■ Recorded data:
★ ★ ★ ★ ★ ★ ★

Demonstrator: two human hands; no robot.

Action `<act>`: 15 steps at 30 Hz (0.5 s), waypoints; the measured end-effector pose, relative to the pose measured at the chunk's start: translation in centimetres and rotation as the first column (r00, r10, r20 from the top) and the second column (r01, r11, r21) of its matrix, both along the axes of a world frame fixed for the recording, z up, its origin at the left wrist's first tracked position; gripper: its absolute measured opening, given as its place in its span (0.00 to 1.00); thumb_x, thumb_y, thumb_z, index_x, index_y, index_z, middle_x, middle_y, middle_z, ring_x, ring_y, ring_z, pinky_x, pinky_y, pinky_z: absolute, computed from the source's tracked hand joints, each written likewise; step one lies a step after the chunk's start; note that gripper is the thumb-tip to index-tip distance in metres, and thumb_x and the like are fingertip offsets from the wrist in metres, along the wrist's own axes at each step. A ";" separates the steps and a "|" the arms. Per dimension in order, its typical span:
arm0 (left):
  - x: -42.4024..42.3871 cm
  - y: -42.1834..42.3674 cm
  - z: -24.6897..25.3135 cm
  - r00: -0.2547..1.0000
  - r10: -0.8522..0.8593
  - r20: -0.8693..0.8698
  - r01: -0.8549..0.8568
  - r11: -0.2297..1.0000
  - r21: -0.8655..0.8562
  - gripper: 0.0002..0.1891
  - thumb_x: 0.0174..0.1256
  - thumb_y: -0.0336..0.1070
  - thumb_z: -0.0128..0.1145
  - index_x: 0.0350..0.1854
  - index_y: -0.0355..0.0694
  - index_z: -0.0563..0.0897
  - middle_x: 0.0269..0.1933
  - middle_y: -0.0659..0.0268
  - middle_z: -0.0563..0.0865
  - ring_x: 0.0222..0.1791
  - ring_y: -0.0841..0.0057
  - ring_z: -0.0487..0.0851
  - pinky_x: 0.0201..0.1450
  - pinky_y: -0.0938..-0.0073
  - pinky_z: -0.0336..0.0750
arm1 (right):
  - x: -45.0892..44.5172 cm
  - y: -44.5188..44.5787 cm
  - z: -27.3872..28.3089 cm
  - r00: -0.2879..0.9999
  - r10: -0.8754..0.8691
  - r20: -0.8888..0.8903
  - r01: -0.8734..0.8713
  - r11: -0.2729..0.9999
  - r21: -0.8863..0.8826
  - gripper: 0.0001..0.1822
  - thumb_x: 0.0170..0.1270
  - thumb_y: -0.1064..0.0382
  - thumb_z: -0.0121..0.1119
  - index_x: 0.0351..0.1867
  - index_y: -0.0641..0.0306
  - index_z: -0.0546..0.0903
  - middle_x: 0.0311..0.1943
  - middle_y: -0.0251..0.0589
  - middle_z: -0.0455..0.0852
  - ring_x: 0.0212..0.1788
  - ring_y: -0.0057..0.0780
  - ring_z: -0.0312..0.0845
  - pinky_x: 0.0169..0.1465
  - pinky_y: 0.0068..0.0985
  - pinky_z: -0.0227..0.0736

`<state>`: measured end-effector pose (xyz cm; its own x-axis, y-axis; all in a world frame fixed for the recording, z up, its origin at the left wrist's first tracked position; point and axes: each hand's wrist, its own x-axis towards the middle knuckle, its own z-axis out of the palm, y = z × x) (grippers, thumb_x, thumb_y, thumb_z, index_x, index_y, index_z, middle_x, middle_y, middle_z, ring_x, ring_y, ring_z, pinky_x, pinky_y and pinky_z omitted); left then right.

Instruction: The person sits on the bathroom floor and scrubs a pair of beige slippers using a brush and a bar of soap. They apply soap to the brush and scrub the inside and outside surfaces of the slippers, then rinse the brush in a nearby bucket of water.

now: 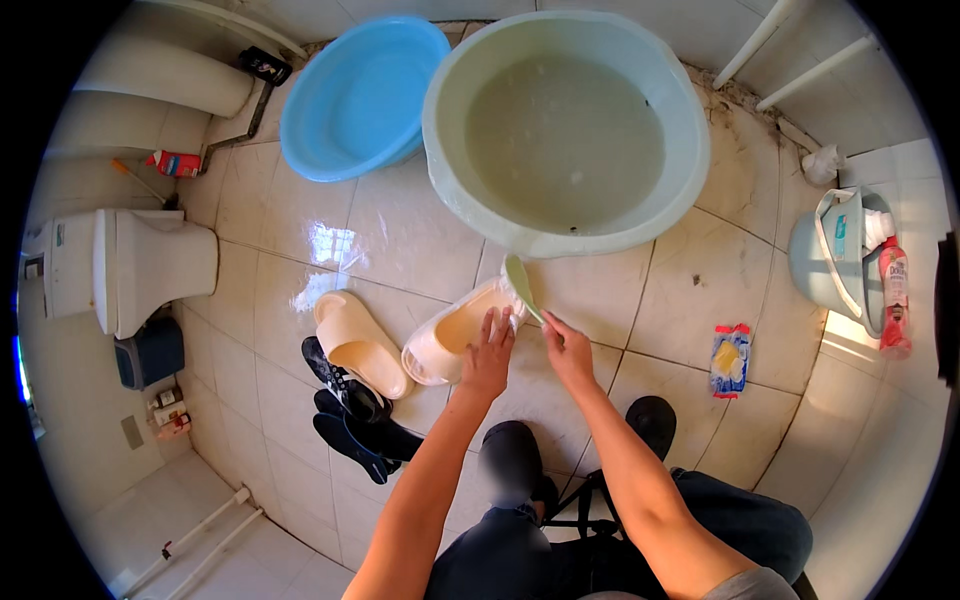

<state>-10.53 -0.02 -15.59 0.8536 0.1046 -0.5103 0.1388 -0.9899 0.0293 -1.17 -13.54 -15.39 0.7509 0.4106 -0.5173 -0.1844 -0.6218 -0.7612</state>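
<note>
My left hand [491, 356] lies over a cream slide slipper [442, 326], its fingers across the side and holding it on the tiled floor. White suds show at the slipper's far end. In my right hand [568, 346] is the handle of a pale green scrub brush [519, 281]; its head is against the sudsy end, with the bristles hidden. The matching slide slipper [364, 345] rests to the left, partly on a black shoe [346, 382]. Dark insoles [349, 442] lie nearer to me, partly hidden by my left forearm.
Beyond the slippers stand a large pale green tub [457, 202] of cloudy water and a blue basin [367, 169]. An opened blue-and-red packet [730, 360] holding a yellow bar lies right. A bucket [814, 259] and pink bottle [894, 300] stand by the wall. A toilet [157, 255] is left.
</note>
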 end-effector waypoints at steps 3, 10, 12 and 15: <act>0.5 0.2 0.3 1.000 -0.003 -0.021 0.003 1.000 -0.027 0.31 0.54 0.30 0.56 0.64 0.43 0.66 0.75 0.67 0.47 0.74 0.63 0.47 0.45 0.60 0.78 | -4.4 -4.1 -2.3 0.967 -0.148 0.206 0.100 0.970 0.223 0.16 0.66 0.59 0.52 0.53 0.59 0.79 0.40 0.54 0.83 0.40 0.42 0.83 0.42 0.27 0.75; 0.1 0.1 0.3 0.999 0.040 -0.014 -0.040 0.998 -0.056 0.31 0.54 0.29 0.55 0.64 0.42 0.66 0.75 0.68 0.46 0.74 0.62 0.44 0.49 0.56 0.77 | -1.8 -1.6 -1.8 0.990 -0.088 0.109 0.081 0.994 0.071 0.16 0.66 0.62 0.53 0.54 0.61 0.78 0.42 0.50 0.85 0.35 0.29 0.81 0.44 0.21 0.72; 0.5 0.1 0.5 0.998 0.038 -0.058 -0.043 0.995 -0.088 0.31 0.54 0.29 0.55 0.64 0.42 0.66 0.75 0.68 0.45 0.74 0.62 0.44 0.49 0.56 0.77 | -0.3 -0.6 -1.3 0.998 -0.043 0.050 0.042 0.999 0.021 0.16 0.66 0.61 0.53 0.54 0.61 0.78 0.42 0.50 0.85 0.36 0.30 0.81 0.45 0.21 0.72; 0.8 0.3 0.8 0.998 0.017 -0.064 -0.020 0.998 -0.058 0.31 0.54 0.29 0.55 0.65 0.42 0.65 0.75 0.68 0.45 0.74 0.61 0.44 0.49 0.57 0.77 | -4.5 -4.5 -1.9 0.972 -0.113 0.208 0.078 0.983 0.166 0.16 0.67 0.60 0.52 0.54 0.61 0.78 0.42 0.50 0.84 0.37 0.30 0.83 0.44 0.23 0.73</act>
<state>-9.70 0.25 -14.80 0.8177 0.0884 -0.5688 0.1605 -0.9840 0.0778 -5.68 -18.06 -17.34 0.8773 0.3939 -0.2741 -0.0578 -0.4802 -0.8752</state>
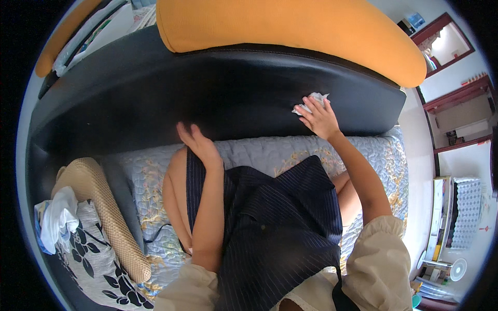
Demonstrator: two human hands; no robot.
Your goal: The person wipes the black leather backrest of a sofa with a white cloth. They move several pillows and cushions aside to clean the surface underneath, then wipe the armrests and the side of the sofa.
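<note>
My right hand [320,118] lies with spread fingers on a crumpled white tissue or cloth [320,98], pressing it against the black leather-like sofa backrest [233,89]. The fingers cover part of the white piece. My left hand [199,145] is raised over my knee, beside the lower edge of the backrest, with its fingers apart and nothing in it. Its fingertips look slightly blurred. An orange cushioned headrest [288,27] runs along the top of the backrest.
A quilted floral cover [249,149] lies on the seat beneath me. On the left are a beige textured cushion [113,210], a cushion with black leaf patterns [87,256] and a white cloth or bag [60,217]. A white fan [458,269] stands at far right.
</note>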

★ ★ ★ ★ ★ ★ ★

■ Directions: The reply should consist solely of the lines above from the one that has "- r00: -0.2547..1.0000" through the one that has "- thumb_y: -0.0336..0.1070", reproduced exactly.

■ Exercise response:
  - r00: -0.2547..1.0000
  - r10: -0.8522..0.8593
  - r20: -0.8693..0.8698
  - r01: -0.8549..0.8568
  - r11: -0.2297..1.0000
  - r21: -0.8655..0.8562
  - gripper: 0.0002..0.1891
  - thumb_x: 0.0174..0.1256
  - thumb_y: -0.0336..0.1070

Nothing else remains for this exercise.